(656h) Network Biology: from Mechanism-Based Drug Design to Patient Stratification
The goal of targeted drug development has been to specifically intervene with diseased cells, while leaving healthy cells unharmed. However, the success of targeted therapies has been diminished due to the multiplicity of factors and redundant pathways that dynamically regulate cellular responses. We propose a novel in-silico strategy for patient stratification that may allow the more successful development of targeted therapies.
In our work we show how computational modeling in combination with quantitative experiments can be used for mechanism-based drug design. We illustrate this approach using the ErbB signaling network and data from marketed drugs like Erbitux and Iressa. Based on the mechanism of action of these therapeutics, we combine protein profiling of cell lines with computational modeling to predict the drug activities.

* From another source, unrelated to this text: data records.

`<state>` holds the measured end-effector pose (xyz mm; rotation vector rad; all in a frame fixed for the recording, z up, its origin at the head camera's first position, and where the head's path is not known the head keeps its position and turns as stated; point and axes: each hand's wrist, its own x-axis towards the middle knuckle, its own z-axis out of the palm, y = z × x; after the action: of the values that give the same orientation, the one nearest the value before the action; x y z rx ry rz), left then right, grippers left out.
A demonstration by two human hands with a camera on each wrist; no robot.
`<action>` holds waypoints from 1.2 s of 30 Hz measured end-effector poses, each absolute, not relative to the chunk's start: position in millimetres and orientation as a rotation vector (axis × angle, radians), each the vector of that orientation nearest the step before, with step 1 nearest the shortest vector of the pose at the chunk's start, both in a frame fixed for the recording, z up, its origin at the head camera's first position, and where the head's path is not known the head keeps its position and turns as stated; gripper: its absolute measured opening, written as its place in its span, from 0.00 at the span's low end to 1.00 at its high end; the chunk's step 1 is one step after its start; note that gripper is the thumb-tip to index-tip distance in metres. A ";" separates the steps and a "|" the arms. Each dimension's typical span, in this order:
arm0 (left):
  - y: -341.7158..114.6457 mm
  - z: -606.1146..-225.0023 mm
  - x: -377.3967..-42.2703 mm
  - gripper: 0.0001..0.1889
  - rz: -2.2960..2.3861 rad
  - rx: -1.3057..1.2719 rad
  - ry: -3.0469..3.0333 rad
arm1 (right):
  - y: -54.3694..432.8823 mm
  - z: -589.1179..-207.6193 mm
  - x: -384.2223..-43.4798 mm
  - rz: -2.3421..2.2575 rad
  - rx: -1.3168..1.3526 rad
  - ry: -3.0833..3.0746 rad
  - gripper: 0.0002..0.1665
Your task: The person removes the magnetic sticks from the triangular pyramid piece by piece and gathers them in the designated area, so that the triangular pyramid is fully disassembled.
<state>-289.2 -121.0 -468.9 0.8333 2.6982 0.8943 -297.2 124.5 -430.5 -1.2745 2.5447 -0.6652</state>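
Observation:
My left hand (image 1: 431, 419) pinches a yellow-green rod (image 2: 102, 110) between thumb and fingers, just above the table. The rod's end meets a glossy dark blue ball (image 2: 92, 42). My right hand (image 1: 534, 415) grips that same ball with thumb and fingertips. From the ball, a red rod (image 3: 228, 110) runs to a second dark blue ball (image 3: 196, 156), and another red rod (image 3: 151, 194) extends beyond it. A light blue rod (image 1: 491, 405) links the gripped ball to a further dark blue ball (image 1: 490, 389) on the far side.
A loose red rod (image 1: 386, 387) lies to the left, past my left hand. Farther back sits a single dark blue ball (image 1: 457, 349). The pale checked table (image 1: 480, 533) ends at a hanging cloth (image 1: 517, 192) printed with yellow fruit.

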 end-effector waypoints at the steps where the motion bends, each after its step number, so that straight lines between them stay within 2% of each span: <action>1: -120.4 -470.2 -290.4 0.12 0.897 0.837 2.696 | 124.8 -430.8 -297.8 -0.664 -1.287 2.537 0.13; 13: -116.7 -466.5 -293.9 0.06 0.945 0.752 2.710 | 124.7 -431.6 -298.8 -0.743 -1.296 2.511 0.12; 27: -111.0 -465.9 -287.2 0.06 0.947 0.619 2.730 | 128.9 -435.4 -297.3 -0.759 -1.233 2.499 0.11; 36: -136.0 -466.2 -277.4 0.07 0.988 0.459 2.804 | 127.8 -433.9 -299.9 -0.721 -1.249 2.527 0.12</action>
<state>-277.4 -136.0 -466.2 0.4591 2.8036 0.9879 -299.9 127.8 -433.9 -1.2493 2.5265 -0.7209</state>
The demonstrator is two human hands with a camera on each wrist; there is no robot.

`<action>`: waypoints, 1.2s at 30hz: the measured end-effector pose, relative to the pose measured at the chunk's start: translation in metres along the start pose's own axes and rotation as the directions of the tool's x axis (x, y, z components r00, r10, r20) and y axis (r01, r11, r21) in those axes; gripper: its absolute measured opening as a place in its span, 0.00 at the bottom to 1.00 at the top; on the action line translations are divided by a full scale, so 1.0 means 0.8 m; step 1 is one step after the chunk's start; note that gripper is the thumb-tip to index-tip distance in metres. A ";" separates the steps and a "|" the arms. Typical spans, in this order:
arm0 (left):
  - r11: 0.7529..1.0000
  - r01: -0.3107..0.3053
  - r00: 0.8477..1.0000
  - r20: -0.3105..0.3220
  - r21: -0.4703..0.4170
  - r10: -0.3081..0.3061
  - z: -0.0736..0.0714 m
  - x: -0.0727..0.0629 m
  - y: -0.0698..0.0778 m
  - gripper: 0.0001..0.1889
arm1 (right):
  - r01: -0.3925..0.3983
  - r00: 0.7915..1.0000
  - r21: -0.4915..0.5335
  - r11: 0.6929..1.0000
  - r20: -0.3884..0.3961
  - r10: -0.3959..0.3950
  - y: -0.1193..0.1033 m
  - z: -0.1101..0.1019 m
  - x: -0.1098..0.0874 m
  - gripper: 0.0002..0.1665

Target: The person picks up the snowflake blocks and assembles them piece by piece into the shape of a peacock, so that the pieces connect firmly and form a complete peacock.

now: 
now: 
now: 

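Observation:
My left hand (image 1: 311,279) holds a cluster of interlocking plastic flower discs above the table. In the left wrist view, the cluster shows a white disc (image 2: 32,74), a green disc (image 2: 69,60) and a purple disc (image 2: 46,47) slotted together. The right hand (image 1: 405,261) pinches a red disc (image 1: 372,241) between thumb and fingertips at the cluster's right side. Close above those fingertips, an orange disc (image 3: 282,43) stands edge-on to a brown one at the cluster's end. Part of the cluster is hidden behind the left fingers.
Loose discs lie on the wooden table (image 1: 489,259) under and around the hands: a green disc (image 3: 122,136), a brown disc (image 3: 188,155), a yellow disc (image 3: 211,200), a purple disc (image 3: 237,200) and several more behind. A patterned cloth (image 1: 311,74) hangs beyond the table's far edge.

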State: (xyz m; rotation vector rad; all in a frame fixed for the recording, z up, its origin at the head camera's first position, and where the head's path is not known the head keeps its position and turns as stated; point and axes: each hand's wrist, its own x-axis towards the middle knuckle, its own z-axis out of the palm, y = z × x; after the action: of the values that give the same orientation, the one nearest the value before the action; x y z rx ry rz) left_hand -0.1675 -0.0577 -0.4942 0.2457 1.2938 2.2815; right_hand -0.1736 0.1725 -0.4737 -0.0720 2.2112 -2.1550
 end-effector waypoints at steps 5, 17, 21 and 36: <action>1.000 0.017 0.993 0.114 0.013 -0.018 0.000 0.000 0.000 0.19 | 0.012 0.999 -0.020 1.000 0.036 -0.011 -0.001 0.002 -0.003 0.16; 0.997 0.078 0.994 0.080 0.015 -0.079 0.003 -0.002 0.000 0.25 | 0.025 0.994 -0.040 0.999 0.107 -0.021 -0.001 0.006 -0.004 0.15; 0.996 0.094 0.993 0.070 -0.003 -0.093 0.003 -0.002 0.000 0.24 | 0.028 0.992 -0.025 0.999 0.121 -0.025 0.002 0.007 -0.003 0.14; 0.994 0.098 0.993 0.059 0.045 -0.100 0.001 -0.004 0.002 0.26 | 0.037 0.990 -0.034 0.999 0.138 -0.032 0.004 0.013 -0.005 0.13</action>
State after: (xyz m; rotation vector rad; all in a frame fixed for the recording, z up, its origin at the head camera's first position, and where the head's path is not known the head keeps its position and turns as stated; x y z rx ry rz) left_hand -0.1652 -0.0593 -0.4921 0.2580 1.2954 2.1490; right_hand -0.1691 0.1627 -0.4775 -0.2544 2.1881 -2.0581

Using k-means clustering we show that receptor expression profiles do not cluster with AKT phosphorylation amongst tumors stemming from the same tissue . Instead, tumor cells of different origin resemble each other with respect to their receptor expression profiles. We predict IC50s for pERK and pAKT in the presence of epidermal growth factor (EGF) , heregulin (HRG) or EGF + HRG in breast and colon cancer cell lines. Furthermore, we discuss whether the activation profile of pERK and pAKT is predictive for proliferation. Based on our findings in cell based assays we present our results on how computational systems biology! models can be used to identify responders to drugs targeting EGF signaling pathway.
This computational systems biology approach to drug design appears to be a very powerful strategy allowing the incorporation of patient stratification into the early stages of the drug development process.